▸ **BRIEF**:
Please restate the lines shown below exactly, every one of them.

Extracted data entries
--- --- ---
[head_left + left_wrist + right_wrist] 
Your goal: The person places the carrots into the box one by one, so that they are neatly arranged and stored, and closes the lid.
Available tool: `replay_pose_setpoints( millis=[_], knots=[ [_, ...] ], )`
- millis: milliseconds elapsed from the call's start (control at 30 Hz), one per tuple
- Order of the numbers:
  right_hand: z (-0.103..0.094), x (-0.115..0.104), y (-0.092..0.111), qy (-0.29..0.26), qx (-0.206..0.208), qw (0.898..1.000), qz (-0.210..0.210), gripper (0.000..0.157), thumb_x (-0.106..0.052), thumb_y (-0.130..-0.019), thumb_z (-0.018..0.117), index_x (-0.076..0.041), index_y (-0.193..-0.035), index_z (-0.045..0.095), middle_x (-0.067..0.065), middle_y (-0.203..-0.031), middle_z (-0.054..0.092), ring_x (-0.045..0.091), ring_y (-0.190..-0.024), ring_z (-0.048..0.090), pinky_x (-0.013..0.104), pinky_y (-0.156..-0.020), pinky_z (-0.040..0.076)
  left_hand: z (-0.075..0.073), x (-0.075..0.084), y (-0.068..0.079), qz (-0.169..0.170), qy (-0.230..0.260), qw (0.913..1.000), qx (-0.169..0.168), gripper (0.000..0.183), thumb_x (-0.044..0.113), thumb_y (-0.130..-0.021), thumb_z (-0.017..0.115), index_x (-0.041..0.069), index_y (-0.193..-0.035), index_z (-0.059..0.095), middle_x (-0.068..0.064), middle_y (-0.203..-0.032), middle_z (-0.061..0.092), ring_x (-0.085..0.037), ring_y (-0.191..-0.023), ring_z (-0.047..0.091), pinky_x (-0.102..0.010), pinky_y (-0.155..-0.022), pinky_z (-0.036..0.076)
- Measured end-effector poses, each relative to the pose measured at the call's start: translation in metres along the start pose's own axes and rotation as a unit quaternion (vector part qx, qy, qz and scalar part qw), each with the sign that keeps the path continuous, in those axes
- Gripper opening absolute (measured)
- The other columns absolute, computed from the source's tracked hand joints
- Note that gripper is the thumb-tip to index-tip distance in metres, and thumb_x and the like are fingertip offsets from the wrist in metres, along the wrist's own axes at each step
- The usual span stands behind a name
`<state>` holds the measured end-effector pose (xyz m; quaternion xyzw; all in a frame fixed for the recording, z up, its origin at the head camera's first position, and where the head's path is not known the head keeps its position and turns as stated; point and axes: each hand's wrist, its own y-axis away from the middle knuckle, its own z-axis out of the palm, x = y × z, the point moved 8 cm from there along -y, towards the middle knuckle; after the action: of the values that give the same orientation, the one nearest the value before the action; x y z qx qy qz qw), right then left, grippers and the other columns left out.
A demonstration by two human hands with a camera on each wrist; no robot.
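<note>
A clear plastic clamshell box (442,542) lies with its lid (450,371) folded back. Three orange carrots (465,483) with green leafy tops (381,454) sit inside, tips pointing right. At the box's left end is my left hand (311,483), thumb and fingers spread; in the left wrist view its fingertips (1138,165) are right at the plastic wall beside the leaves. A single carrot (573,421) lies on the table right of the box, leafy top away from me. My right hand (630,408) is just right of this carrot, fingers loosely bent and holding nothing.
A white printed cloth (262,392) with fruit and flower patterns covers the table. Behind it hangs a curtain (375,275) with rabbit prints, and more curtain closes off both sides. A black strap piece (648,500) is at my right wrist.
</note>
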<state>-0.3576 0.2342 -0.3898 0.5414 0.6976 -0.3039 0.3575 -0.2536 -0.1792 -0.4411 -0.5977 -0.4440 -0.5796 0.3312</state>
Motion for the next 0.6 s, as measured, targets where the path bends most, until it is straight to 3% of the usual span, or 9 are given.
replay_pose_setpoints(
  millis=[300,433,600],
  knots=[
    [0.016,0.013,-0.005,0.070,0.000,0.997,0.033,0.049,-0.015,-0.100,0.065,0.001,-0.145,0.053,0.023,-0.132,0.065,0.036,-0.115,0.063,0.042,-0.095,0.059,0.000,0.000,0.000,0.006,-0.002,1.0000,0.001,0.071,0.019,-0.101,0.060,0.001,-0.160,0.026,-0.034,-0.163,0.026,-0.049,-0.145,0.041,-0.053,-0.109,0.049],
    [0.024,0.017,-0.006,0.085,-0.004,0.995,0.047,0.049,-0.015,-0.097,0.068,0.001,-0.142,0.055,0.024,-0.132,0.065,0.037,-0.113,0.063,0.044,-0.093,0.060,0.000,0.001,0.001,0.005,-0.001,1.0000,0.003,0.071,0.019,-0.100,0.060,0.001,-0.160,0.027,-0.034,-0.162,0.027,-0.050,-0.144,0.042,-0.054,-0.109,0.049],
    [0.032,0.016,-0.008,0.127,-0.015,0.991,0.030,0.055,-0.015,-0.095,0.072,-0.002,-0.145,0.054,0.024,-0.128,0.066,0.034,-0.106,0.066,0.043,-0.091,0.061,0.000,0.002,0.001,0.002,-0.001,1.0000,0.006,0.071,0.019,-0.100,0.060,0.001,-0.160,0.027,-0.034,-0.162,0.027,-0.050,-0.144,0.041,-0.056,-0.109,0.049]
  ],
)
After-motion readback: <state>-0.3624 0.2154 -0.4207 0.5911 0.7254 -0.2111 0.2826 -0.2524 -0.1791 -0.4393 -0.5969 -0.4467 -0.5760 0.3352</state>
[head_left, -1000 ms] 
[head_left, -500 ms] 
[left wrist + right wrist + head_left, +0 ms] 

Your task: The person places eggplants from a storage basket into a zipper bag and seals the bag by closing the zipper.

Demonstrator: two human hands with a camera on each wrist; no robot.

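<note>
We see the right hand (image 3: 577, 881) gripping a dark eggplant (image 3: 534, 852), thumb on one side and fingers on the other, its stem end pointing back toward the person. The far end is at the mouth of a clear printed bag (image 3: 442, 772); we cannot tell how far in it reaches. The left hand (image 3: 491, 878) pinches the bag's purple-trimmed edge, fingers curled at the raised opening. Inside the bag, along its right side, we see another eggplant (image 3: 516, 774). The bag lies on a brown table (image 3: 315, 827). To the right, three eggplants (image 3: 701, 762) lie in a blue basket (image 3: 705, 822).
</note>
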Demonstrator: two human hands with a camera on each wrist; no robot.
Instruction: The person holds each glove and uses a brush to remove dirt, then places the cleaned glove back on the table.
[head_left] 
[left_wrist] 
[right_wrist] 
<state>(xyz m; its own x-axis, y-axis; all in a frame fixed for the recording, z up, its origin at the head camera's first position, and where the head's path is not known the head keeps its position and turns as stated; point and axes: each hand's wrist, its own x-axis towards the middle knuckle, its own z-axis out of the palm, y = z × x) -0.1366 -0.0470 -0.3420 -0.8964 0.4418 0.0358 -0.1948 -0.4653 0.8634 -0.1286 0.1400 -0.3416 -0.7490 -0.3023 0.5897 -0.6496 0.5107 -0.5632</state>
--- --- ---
▸ **EXPECTED ANSWER**:
[head_left + left_wrist + right_wrist] 
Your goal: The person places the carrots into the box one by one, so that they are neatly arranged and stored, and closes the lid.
Available tool: `replay_pose_setpoints( millis=[_], knots=[ [_, ...] ], )`
- millis: milliseconds elapsed from the call's start (control at 30 Hz), one per tuple
- Order of the numbers:
  right_hand: z (-0.103..0.094), x (-0.115..0.104), y (-0.092..0.111), qy (-0.29..0.26), qx (-0.206..0.208), qw (0.898..1.000), qz (-0.210..0.210), gripper (0.000..0.157), thumb_x (-0.106..0.052), thumb_y (-0.130..-0.019), thumb_z (-0.018..0.117), index_x (-0.076..0.041), index_y (-0.193..-0.035), index_z (-0.045..0.095), middle_x (-0.067..0.065), middle_y (-0.203..-0.031), middle_z (-0.054..0.092), ring_x (-0.045..0.091), ring_y (-0.190..-0.024), ring_z (-0.048..0.090), pinky_x (-0.013..0.104), pinky_y (-0.156..-0.020), pinky_z (-0.040..0.076)
  left_hand: z (-0.075..0.073), x (-0.075..0.084), y (-0.068..0.079), qz (-0.169..0.170), qy (-0.230..0.260), qw (0.913..1.000), qx (-0.169..0.168), gripper (0.000..0.183), thumb_x (-0.044..0.113), thumb_y (-0.130..-0.021), thumb_z (-0.017..0.115), index_x (-0.041..0.069), index_y (-0.193..-0.035), index_z (-0.059..0.095), middle_x (-0.068..0.064), middle_y (-0.203..-0.032), middle_z (-0.061..0.092), ring_x (-0.085..0.037), ring_y (-0.191..-0.023), ring_z (-0.047..0.091), pinky_x (-0.102..0.010), pinky_y (-0.155..-0.022), pinky_z (-0.036..0.076)
- Measured end-effector poses, each relative to the pose measured at the call's start: translation in metres along the start pose's own axes and rotation as a unit quaternion (vector part qx, qy, qz and scalar part qw), each with the sign that keeps the path continuous, in those axes
- Gripper opening absolute (measured)
- The other columns absolute, computed from the source's tracked hand joints
- Note that gripper is the thumb-tip to index-tip distance in metres, and thumb_x and the like are fingertip offsets from the wrist in metres, along the wrist's own axes at each step
- The usual span stands behind a name
`<state>` holds the measured end-effector pose (xyz m; quaternion xyzw; all in a frame fixed for the recording, z up, its origin at the head camera's first position, and where the head's path is not known the head keeps its position and turns as stated; point and axes: each hand's wrist, its own y-axis away from the middle knuckle, its own z-axis out of the palm, x = y × z, the point moved 8 cm from there along -y, towards the middle knuckle; after the action: of the values that give the same orientation, the one nearest the value before the action; x y z qx qy qz qw), right then left, grippers and the other columns left out.
A demonstration by two human hands with a camera on each wrist; no robot.
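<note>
A clear plastic clamshell box (442,542) lies with its lid (450,371) folded back. Three orange carrots (465,483) with green leafy tops (381,454) sit inside, tips pointing right. At the box's left end is my left hand (311,483), thumb and fingers spread; in the left wrist view its fingertips (1138,165) are right at the plastic wall beside the leaves. A single carrot (573,421) lies on the table right of the box, leafy top away from me. My right hand (630,408) is just right of this carrot, fingers loosely bent and holding nothing.
A white printed cloth (262,392) with fruit and flower patterns covers the table. Behind it hangs a curtain (375,275) with rabbit prints, and more curtain closes off both sides. A black strap piece (648,500) is at my right wrist.
</note>
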<state>-0.3576 0.2342 -0.3898 0.5414 0.6976 -0.3039 0.3575 -0.2536 -0.1792 -0.4411 -0.5977 -0.4440 -0.5796 0.3312</state>
Motion for the next 0.6 s, as measured, targets where the path bends most, until it is straight to 3% of the usual span, or 9 are given.
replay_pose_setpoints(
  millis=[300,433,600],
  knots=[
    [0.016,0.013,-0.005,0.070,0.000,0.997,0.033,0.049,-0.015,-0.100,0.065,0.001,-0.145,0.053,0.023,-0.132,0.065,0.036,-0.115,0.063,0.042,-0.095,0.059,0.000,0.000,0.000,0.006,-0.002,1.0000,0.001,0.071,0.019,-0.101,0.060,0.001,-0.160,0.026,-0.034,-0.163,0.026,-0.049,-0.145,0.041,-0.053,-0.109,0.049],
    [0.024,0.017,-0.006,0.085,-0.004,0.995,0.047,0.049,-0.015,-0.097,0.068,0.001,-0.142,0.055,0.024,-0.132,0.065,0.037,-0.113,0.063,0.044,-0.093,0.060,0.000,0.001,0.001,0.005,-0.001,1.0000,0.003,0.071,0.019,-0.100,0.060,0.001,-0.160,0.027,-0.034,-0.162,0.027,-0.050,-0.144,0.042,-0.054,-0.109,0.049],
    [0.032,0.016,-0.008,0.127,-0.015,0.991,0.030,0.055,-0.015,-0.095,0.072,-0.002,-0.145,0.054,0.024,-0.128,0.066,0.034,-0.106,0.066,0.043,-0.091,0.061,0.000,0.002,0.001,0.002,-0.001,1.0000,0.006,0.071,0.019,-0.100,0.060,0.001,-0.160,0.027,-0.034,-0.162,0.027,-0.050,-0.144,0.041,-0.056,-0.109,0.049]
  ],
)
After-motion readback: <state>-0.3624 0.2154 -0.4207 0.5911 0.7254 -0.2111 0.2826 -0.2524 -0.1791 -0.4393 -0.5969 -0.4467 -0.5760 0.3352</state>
[head_left, -1000 ms] 
[head_left, -500 ms] 
[left wrist + right wrist + head_left, +0 ms] 

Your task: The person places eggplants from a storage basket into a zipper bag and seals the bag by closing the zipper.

Demonstrator: two human hands with a camera on each wrist; no robot.

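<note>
We see the right hand (image 3: 577, 881) gripping a dark eggplant (image 3: 534, 852), thumb on one side and fingers on the other, its stem end pointing back toward the person. The far end is at the mouth of a clear printed bag (image 3: 442, 772); we cannot tell how far in it reaches. The left hand (image 3: 491, 878) pinches the bag's purple-trimmed edge, fingers curled at the raised opening. Inside the bag, along its right side, we see another eggplant (image 3: 516, 774). The bag lies on a brown table (image 3: 315, 827). To the right, three eggplants (image 3: 701, 762) lie in a blue basket (image 3: 705, 822).
</note>
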Demonstrator: two human hands with a camera on each wrist; no robot.
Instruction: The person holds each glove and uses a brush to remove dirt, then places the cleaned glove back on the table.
[head_left] 
[left_wrist] 
[right_wrist] 
<state>(xyz m; its own x-axis, y-axis; all in a frame fixed for the recording, z up, its origin at the head camera's first position, and where the head's path is not known the head keeps its position and turns as stated; point and axes: each hand's wrist, its own x-axis towards the middle knuckle, its own z-axis out of the palm, y = z × x) -0.1366 -0.0470 -0.3420 -0.8964 0.4418 0.0358 -0.1948 -0.4653 0.8634 -0.1286 0.1400 -0.3416 -0.7490 -0.3023 0.5897 -0.6496 0.5107 -0.5632</state>

This output is now finished.